Problem to solve:
Copy the records below word for word. Stop after the line that contains "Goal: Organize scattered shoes".

Data for this task START

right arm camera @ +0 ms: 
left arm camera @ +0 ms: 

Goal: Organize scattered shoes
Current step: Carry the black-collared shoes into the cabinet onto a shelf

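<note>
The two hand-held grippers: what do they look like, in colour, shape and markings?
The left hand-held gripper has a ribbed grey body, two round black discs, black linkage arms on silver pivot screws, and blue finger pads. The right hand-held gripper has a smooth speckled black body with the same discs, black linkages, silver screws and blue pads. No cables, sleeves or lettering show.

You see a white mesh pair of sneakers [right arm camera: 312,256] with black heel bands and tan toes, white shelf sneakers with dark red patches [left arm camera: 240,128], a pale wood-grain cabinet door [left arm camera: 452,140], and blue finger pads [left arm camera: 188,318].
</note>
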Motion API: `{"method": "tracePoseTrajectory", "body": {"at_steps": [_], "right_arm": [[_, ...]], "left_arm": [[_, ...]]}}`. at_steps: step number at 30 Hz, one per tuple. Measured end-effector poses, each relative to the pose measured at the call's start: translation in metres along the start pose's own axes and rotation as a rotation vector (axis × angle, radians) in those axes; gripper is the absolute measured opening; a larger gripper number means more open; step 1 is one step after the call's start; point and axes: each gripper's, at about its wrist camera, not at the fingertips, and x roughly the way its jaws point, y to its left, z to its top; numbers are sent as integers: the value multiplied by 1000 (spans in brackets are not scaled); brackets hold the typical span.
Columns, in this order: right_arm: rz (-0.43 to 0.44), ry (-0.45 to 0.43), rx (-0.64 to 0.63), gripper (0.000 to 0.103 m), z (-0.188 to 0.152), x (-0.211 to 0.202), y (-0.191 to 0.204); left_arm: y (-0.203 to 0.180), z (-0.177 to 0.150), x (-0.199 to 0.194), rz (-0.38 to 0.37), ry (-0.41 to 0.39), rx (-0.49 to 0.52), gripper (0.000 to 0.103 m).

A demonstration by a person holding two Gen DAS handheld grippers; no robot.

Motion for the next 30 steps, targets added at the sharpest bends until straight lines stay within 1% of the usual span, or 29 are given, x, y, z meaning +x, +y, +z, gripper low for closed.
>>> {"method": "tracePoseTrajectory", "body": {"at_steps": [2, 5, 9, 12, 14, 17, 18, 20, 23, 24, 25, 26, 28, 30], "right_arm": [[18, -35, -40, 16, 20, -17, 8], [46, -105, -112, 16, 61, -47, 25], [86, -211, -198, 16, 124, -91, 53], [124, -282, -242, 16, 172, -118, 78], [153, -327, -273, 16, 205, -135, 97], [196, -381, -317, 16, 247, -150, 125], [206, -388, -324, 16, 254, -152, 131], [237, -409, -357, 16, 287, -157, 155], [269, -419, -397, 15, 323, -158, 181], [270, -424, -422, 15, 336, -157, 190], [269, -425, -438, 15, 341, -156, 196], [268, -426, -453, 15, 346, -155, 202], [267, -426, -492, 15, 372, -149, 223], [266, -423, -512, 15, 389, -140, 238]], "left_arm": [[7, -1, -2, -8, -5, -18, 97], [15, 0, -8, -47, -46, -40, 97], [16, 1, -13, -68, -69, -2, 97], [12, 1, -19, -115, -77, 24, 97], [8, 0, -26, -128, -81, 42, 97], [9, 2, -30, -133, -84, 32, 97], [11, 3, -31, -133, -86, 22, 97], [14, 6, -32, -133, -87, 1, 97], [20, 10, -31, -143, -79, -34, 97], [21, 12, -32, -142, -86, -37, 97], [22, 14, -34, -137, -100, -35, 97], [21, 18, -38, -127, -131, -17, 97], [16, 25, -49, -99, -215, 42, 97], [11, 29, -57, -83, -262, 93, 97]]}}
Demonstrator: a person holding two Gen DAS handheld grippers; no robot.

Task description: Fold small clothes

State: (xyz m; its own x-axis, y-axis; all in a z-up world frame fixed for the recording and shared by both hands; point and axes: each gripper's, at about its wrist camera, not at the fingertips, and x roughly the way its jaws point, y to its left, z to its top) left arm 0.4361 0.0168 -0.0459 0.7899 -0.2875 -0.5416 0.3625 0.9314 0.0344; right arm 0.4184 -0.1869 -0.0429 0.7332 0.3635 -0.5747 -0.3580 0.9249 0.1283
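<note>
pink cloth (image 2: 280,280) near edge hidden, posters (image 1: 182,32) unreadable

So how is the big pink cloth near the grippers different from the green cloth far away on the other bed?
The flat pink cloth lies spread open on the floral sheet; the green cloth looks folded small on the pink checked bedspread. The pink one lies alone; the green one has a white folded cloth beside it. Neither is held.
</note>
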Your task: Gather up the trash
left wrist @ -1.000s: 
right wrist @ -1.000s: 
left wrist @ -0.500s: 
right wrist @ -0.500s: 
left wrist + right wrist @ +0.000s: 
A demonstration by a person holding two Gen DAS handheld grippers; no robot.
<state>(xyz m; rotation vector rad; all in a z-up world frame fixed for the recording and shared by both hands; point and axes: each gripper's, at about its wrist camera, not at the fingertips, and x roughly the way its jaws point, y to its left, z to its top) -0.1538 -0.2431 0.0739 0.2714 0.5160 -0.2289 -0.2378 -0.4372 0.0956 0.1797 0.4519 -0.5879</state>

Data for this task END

Answer below:
right arm camera @ +0 ms: 
left arm camera @ +0 ms: 

Goal: Organize scattered shoes

What the exercise required is now done.